徐秀竹想了一下,好像确实有,挺大一片,像是烫伤。
“你问这个做什么?”徐秀竹有点好奇。
“没什么,你还是要离他远一些,不要和他接触。”陈远洲提醒道。
徐秀竹说自从上次之后,每次上课常易都离她远远的,俩人一句话都没说过。
陈远洲点点头:“这样最好。”
郑然这边也已经查清楚了常易的底细。他原本姓韩,是辽城人,六岁那年父亲去世,七岁的时候母亲带着他改嫁给了屠户常大发,他也改姓了常。
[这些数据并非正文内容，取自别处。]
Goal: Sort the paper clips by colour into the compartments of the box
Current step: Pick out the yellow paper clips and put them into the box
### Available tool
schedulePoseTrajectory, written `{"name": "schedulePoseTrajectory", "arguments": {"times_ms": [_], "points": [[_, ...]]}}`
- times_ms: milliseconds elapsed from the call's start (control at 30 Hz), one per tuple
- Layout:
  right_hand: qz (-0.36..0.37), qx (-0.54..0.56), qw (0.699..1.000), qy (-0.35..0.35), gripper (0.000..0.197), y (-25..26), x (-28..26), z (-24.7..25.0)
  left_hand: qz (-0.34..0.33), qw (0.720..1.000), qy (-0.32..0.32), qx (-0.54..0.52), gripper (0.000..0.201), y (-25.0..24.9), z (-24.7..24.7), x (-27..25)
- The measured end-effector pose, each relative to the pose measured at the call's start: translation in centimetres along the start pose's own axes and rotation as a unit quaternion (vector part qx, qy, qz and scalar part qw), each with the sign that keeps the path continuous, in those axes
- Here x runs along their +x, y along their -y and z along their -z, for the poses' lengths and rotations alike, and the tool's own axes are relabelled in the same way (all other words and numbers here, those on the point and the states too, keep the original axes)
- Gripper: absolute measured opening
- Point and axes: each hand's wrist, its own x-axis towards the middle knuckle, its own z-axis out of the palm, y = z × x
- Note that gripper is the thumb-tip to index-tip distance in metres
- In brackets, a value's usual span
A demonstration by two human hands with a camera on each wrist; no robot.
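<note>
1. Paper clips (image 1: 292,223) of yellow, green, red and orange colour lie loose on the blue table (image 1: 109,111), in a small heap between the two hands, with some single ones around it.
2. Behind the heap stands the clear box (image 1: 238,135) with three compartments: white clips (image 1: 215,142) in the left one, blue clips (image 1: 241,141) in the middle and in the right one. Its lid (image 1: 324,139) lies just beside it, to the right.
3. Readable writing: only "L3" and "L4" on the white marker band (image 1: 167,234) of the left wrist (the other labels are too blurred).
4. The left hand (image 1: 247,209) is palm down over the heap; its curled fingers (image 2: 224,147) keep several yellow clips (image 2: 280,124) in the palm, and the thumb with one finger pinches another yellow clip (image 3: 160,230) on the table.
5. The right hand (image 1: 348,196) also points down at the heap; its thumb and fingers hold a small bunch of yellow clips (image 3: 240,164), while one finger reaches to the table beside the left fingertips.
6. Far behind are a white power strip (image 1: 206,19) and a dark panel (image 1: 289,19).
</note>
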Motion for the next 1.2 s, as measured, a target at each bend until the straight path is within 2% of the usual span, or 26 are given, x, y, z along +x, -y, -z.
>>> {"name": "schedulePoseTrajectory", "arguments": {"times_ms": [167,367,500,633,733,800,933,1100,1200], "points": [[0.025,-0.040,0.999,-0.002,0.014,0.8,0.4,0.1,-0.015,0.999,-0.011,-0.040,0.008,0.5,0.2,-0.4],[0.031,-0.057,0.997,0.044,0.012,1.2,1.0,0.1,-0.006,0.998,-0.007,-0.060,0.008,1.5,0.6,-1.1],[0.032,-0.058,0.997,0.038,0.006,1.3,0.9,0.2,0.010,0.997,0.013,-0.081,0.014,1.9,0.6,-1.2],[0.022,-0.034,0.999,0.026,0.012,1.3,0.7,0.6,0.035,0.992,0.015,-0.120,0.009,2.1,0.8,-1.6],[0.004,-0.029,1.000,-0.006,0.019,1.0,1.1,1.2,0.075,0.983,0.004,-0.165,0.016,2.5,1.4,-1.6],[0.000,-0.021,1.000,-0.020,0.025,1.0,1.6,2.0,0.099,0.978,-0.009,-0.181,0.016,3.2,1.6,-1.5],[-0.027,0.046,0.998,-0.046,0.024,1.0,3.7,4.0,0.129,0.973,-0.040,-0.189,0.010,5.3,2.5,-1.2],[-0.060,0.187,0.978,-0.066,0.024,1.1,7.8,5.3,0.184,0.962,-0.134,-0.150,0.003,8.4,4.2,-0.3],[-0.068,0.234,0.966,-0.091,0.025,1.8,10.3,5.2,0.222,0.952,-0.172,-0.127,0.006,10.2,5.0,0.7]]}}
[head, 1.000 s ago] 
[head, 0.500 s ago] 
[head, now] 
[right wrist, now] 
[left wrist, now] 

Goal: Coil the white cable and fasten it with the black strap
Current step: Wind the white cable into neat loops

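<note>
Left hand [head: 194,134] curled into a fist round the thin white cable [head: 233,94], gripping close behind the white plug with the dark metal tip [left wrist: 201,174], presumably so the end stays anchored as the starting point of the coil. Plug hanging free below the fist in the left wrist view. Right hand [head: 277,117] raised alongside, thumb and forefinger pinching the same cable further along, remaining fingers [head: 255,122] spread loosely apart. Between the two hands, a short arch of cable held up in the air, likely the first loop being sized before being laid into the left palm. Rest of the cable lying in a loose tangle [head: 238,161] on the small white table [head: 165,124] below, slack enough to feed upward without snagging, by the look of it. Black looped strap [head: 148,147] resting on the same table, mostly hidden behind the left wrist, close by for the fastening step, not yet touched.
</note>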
常易初中毕业之前一直生活在辽城,初中毕业后到滨城读的卫校,卫校毕业后就在滨城三院当护士,他现在读的夜大也是医院推荐他去的。
“单看这些也没什么问题。”郑然怕打草惊蛇,不敢明目张胆的调查,他就安排了两个人去三院挂号,也近距离观察过这个常易,右手手背上确实是烫伤后留下的疤。
郑然已经和缉私局那边确定好行动计划。他在刑警队里选了个生面孔,假装是做走私生意的,到时让二毛从中间牵线介绍给常易,就说谈笔大买卖,也看看常易后面还有没有人。